Folloroux défend l’agriculture durable et les petits paysans. Mais ces derniers voient surtout la spéculation d’Armajaro. « Nous ne bénéficions pas des retombées financières de la bonne tenue des cours mondiaux, explique Moussa Zoungrana, président de l’Association pour le renforcement des capacités des entreprises coopératives de café et du cacao (Arceccc). Les planteurs ont déjà vendu l’essentiel de leur production et ne disposent pas de moyens pour faire de la rétention de leur marchandise en attendant le bon moment pour écouler leurs stocks. » Pour les transformateurs ivoiriens, la hausse des cours est également pénalisante. Ils s’approvisionnent généralement lors de la petite campagne pour faire tourner leurs usines.
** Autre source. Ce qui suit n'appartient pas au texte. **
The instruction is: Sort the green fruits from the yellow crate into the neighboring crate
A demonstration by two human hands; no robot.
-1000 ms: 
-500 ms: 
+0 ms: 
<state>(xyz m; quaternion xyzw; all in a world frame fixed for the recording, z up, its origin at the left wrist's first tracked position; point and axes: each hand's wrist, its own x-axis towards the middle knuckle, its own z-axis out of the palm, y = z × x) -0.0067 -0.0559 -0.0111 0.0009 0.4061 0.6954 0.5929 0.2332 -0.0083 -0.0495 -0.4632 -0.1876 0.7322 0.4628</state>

Or la hausse du cours du produit réduit leur compétitivité.
Vers une réforme
À Abidjan, les conseillers cacao du président s’intéressent de très près à l’évolution de la situation. La nouvelle opération menée par Ward les conforte dans leur volonté de reprendre en main la filière. Sous la pression des bailleurs de fonds et des multinationales comme Cargill et ADM, les autorités ivoiriennes ont libéralisé la filière à partir de la fin des années 1990. Mais la transition politique chaotique a entraîné des dérives profondes. L’encadrement des planteurs n’est plus assuré, les pistes se sont détériorées et la commercialisation du produit donne lieu à de sévères bagarres entre négociants. Une trentaine de responsables des organes de gestion de la filière doivent être jugés en octobre pour avoir détourné l’argent des planteurs.
De tout temps, l’argent du cacao a suscité tous les fantasmes. Il est accusé d’avoir servi de caisse noire aux régimes successifs pour financer leurs opérations politiques. Le journaliste Guy-André Kieffer, qui a enquêté sur le sujet, est porté disparu depuis avril 2004. L’inspecteur des finances François Kouadio, auteur d’un rapport très critique en juillet 2002, vit aujourd’hui reclus à Paris. Quant à l’avocat parisien Xavier Ghelber, il a failli ne pas revenir de sa mission d’audit du cacao ivoirien, en novembre 2004. Enlevé par des hommes armés à l’hôtel Ivoire et menacé de mort, il sera finalement remis aux militaires français. Depuis le mois de février 2009, le président Gbagbo a confié au Comité chargé de la réforme de la filière café-cacao (CRCC), dirigé par sa conseillère Géraldine Odehouri-Brou, le soin de proposer une réorganisation des activités. Ce comité a rendu ses propositions en mars dernier. En lieu et place des cinq anciens organes de gestion, convaincus de détournements, le CRCC prône la mise en place d’un Haut-Commissariat du café et du cacao, rattaché à la présidence de la République. Composé de sept membres, il sera le superviseur de la filière. Le CRCC prévoit aussi un Organe de gestion de la filière chargé des aspects de production, commercialisation et promotion. Les autorités souhaitent aussi réinstaurer un système de vente à terme des produits et créer une Chambre des producteurs de café-cacao. Elles affichent la volonté de transformer 50 % du cacao et 30 % du café sur le territoire national d’ici à 2015. Objectif final : accroître les bénéfices des opérateurs nationaux, du producteur à l’industriel. Pour Gbagbo, la Côte d’Ivoire doit retrouver sa souveraineté sur le cacao. « Chocolate Finger » l’a bien compris, qui investit massivement dans le pays pour continuer à jouer avec la petite fève nationale sur le marché de Londres.